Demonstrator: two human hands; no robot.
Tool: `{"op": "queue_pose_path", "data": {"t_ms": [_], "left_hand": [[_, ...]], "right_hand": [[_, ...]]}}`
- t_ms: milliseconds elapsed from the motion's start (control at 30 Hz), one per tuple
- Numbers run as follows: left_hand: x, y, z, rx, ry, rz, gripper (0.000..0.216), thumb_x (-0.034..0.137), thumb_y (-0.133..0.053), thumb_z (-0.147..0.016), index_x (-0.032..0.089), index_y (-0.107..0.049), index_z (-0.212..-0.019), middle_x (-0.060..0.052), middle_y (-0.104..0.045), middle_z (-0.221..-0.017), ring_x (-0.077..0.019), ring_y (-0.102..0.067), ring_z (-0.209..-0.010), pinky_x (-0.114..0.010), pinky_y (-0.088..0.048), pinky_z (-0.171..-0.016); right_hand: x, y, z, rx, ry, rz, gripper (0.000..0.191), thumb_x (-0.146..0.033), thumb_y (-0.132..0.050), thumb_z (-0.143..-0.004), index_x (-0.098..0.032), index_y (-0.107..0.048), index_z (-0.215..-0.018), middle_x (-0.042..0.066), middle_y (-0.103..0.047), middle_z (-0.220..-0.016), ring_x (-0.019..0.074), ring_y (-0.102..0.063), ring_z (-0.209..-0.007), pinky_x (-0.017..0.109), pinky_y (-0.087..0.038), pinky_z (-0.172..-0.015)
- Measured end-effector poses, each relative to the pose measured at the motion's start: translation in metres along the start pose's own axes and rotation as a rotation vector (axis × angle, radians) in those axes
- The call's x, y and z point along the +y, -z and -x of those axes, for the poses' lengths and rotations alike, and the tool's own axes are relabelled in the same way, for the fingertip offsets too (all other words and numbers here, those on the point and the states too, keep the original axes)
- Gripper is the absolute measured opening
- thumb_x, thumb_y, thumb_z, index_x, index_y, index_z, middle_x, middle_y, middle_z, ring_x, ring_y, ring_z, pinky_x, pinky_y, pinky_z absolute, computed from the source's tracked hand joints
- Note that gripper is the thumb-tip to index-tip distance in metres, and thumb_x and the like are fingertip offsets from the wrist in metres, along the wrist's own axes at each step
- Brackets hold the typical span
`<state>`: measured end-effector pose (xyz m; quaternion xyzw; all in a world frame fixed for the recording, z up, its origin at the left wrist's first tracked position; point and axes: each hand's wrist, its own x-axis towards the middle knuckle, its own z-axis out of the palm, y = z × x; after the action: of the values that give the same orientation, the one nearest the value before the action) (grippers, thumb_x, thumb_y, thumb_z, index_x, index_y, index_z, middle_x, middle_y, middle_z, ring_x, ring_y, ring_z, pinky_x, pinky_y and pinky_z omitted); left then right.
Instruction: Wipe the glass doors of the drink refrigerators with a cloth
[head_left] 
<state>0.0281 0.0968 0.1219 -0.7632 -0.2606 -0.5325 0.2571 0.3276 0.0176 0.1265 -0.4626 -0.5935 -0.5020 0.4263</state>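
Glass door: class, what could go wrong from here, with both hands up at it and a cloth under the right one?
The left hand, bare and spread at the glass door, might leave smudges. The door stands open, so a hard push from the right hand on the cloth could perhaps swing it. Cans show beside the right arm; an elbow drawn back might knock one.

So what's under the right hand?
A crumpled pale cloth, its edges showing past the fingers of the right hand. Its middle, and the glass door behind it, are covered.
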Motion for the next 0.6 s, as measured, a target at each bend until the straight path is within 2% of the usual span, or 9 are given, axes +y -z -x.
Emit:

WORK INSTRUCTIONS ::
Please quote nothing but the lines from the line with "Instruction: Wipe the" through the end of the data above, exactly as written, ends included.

RESULT ::
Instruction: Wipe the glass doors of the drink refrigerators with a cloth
[head_left] 
<state>0.0281 0.0968 0.1219 -0.7632 -0.2606 -0.5325 0.2571 0.3276 0.0176 0.1265 -0.4626 -0.5935 -0.5020 0.4263</state>
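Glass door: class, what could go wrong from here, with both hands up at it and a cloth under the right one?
The left hand, bare and spread at the glass door, might leave smudges. The door stands open, so a hard push from the right hand on the cloth could perhaps swing it. Cans show beside the right arm; an elbow drawn back might knock one.

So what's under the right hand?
A crumpled pale cloth, its edges showing past the fingers of the right hand. Its middle, and the glass door behind it, are covered.
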Motion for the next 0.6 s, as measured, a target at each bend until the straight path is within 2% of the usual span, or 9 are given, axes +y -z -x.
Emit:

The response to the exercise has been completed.